Leaving all pictures aside, copy exactly the lines from the start of the listing below through the line that contains "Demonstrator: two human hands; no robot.", and only those lines.

▸ **Stored data**
○ ○ ○
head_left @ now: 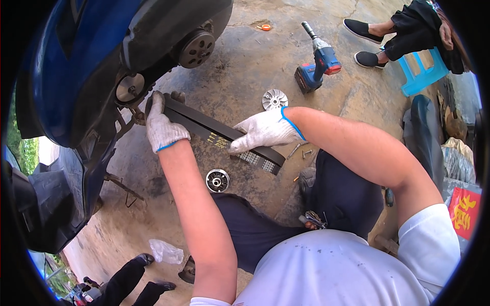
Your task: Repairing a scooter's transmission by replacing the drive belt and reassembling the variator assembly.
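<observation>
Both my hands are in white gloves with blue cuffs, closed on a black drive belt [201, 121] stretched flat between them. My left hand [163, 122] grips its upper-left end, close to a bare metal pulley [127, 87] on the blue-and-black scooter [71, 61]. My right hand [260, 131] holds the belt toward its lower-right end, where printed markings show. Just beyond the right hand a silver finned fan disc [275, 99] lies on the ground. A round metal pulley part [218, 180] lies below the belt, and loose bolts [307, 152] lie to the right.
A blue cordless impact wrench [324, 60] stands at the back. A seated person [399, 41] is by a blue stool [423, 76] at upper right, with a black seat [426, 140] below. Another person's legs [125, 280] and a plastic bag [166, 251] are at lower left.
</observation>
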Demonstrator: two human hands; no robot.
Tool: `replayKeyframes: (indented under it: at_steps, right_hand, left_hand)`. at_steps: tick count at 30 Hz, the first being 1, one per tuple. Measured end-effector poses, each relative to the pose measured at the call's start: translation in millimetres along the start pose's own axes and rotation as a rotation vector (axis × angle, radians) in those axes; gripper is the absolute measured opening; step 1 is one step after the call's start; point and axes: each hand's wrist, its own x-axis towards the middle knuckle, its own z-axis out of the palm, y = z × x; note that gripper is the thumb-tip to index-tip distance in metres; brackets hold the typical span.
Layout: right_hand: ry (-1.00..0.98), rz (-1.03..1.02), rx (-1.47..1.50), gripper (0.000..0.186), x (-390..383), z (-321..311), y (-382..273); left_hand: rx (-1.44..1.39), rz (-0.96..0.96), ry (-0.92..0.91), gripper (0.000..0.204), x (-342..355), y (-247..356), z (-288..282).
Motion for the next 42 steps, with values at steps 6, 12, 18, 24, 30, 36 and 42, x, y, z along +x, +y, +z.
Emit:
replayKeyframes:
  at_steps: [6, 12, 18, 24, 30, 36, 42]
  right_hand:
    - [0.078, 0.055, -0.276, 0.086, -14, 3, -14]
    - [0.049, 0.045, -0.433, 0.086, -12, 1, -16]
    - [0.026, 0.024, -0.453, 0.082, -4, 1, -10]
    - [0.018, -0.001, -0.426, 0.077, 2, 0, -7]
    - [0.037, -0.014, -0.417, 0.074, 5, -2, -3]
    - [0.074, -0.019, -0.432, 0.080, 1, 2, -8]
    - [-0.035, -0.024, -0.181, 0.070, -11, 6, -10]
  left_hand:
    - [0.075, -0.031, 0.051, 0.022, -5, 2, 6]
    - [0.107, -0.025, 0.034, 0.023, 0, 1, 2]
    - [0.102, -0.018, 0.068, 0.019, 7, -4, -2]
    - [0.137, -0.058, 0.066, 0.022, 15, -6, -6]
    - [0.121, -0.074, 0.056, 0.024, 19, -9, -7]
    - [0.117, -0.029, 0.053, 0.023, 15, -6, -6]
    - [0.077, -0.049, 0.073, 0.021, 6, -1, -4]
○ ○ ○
▸ **Answer section**
head_left @ now: 
Your task: Repairing a scooter's transmission by replacing the drive belt and reassembling the variator assembly.
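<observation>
Both my hands are in white gloves with blue cuffs, closed on a black drive belt [201, 121] stretched flat between them. My left hand [163, 122] grips its upper-left end, close to a bare metal pulley [127, 87] on the blue-and-black scooter [71, 61]. My right hand [260, 131] holds the belt toward its lower-right end, where printed markings show. Just beyond the right hand a silver finned fan disc [275, 99] lies on the ground. A round metal pulley part [218, 180] lies below the belt, and loose bolts [307, 152] lie to the right.
A blue cordless impact wrench [324, 60] stands at the back. A seated person [399, 41] is by a blue stool [423, 76] at upper right, with a black seat [426, 140] below. Another person's legs [125, 280] and a plastic bag [166, 251] are at lower left.
</observation>
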Demonstrator: two human hands; no robot.

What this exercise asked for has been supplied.